Page 29
Chapter twenty
HYACINTH
Magic began to crackle in my palms and I clenched them shut, trying to slow it, to stop it from exploding out of me as I rounded the corner of the corridor leading from the throne room’s entrance.
The moment I was out of sight I stepped into the tether, letting it rip me apart as it dragged me from the castle’s walls.
My beaten body screamed against the pain, but anything— anything was better than the feeling of my heart cracking in two.
My face pulsed with pain as I landed in a thicket of trees in the furthest corner of Locdragoon that my mind could think of.
Tears spilled from my eyes, raging waterfalls that echoed the turmoil coiling inside my body as I screamed into the sky.
Searing tendrils of gleaming energy exploded from my skin, obliterating everything in its path for miles.
The roar of splintering trees and shattering rocks echoed around me as I was knocked to the ground.
My knees slammed into the frozen earth, sending waves of pain through my body.
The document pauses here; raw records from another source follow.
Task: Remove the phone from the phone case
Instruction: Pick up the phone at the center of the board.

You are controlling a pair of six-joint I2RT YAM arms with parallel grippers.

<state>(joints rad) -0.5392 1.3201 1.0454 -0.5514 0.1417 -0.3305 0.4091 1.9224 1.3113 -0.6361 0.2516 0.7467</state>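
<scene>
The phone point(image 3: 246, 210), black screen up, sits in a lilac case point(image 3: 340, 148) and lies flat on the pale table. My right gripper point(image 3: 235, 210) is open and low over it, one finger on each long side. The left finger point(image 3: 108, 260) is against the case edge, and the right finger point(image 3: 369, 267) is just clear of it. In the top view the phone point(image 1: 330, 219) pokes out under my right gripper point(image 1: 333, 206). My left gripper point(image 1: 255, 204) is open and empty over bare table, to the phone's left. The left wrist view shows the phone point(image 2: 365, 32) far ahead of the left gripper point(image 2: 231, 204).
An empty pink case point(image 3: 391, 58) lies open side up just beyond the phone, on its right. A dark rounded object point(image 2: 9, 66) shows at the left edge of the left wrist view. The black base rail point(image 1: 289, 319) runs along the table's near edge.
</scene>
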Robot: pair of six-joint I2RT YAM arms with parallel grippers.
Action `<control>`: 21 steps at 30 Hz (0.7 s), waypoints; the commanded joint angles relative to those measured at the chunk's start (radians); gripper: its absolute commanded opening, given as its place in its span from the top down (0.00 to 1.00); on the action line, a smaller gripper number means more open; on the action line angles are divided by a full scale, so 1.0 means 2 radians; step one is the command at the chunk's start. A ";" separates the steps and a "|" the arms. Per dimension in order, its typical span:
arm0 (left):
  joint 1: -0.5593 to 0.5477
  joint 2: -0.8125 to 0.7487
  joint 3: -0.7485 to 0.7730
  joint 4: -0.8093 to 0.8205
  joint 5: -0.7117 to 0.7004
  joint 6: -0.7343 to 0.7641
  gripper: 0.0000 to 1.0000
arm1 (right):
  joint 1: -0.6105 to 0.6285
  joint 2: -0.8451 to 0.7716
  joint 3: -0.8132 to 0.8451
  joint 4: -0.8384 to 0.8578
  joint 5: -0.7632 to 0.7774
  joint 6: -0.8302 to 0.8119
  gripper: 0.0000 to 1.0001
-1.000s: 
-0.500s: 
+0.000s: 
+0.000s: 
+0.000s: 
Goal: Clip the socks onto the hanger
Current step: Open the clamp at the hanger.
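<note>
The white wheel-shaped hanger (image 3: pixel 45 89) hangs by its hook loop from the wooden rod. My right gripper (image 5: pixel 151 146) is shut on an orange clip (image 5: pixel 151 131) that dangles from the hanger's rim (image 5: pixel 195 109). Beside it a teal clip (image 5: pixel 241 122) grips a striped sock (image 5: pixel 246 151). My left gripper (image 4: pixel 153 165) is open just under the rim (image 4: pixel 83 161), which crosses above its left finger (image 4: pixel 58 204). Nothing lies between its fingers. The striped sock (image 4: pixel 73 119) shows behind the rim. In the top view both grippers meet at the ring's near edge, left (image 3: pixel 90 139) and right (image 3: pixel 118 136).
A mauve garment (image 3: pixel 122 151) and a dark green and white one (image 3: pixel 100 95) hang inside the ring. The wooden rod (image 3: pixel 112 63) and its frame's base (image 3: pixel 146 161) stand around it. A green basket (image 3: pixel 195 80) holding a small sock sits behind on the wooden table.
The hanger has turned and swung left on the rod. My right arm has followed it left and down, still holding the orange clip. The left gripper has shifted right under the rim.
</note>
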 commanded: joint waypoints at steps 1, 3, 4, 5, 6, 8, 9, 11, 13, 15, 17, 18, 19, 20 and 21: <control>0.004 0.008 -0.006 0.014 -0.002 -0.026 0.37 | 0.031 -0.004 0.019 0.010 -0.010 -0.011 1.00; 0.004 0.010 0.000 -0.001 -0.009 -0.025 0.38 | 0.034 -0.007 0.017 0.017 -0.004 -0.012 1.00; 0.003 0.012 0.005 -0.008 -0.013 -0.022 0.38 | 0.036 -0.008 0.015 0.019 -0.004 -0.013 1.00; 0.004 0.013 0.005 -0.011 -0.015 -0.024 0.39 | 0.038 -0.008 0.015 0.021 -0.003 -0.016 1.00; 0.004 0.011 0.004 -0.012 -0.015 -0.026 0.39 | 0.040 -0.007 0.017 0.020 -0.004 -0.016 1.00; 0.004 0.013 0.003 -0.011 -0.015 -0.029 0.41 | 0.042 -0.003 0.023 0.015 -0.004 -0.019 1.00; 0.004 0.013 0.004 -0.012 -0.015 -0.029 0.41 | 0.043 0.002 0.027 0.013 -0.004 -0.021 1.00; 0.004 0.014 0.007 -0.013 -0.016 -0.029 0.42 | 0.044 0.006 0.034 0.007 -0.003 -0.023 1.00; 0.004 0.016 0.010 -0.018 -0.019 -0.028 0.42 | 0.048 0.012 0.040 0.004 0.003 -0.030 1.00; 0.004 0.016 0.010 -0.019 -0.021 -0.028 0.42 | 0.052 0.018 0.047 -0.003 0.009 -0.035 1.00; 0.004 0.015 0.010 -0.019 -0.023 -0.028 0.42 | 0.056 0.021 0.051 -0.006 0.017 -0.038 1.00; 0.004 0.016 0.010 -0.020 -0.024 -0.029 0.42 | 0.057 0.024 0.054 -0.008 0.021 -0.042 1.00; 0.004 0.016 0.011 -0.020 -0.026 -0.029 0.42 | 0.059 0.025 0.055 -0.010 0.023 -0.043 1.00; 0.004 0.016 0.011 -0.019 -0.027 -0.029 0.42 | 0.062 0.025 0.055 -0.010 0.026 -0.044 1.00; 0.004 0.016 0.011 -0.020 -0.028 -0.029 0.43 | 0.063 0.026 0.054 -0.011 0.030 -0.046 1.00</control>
With another scream, my fists struck the unforgiving forest floor, feeling the sting of my skin splitting against the hard ground.
Everything was wrong.
My heart felt like it was being crushed under the weight of the crumbling forest around me. Everything was falling apart in front of my eyes and there was nothing I could do to stop it.
“I’m sorry,” I sobbed, clutching my chest as I rocked back and forth on my knees. The cold winter air pierced through my thin sweater but I didn’t care. I could barely feel the cold over the ache that was pulsating under my breasts.
“I miss you so much,” I wailed into the barren sky, hoping that wherever he was, he could hear me. “I don’t know how to do this without you. I don’t know how to keep us together.”
The words came out of me in short gasps as I tried to breathe against the hell that had been waiting to take me, waiting for me to shatter so it could latch its claws into my skin and pull me into its depths. I could feel myself caving in, giving in to its begging.
“Cin?” Wren’s voice called out and I turned to see him standing only yards from me. I hadn’t seen him get here, hadn’t heard him—but the sight sent a new wave of grief crashing over me.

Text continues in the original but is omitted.